*TASK ITEM*. The copy you produce must hold every record exactly, and none of the images.

Records drawn from a dataset:
##########
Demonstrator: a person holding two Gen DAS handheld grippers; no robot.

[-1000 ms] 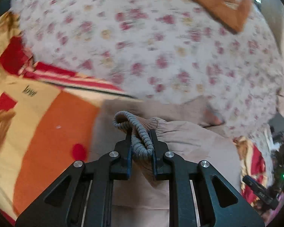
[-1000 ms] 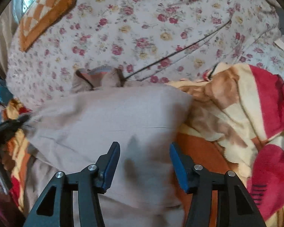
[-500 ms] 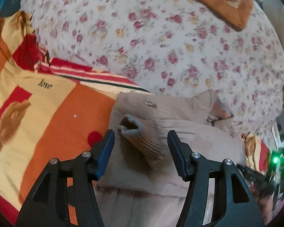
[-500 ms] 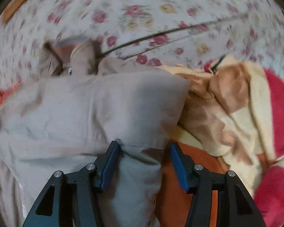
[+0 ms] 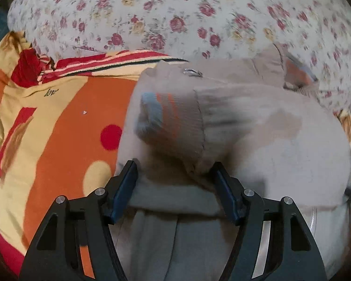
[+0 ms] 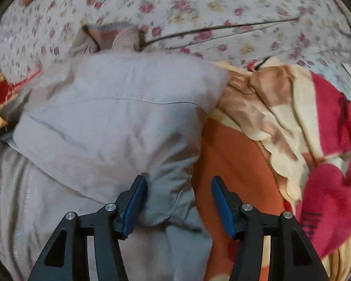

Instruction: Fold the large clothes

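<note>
A beige zip-up jacket (image 5: 269,140) lies folded on the bed, its sleeve laid across the body. The sleeve's ribbed cuff (image 5: 170,121), with grey and orange stripes, rests on the jacket just ahead of my left gripper (image 5: 175,166). That gripper's jaws are opening and the pads press on nothing. In the right wrist view the same jacket (image 6: 119,107) fills the left half. My right gripper (image 6: 179,179) stands open over the jacket's right edge. A fold of fabric lies against its left pad, and its right pad hangs free over the blanket.
An orange, yellow and red fleece blanket (image 5: 58,128) lies under the jacket and bunches up on the right (image 6: 304,121). A floral quilt (image 5: 175,11) covers the far side of the bed. The jacket's collar (image 6: 110,35) lies against that quilt.
My left gripper has let go of the ribbed cuff, which now lies on the jacket, and its jaws have spread. Both grippers have sunk closer to the jacket.
</note>
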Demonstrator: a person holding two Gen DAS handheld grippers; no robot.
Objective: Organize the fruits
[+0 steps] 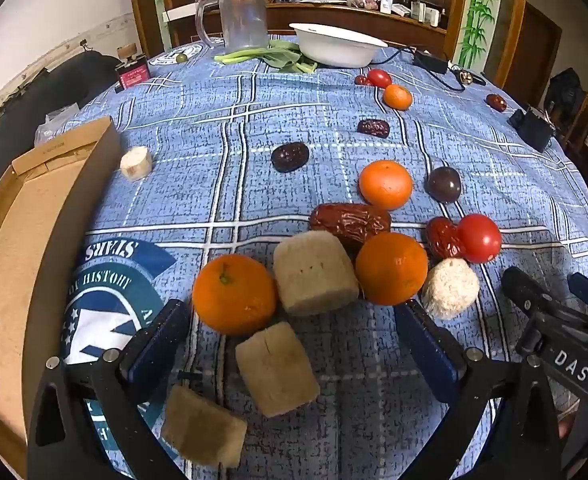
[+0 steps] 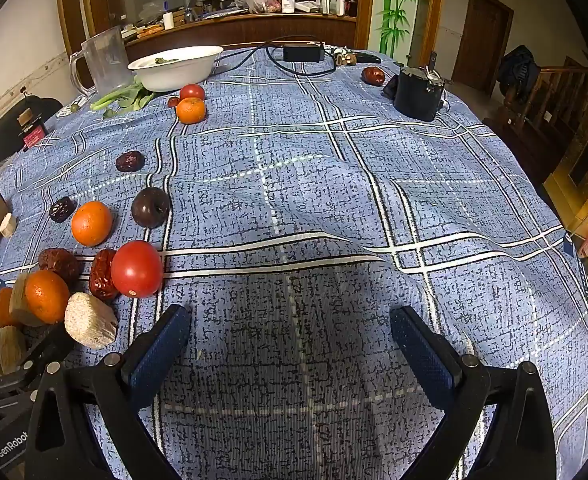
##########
*RESPONSE*.
Demonstrator: a person holding two Gen DAS handheld grippers; no robot.

[-1000 ms] 
[-1000 ms] 
[-500 ms] 
[-500 ms] 
[+0 ms] 
[+0 ms] 

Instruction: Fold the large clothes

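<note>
A beige zip-up jacket (image 5: 269,140) lies folded on the bed, its sleeve laid across the body. The sleeve's ribbed cuff (image 5: 170,121), with grey and orange stripes, rests on the jacket just ahead of my left gripper (image 5: 175,166). That gripper's jaws are opening and the pads press on nothing. In the right wrist view the same jacket (image 6: 119,107) fills the left half. My right gripper (image 6: 179,179) stands open over the jacket's right edge. A fold of fabric lies against its left pad, and its right pad hangs free over the blanket.
An orange, yellow and red fleece blanket (image 5: 58,128) lies under the jacket and bunches up on the right (image 6: 304,121). A floral quilt (image 5: 175,11) covers the far side of the bed. The jacket's collar (image 6: 110,35) lies against that quilt.
My left gripper has let go of the ribbed cuff, which now lies on the jacket, and its jaws have spread. Both grippers have sunk closer to the jacket.
</note>
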Demonstrator: a person holding two Gen DAS handheld grippers; no robot.
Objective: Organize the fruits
[+0 steps] 
[+0 steps] 

Nothing else remains in this exercise.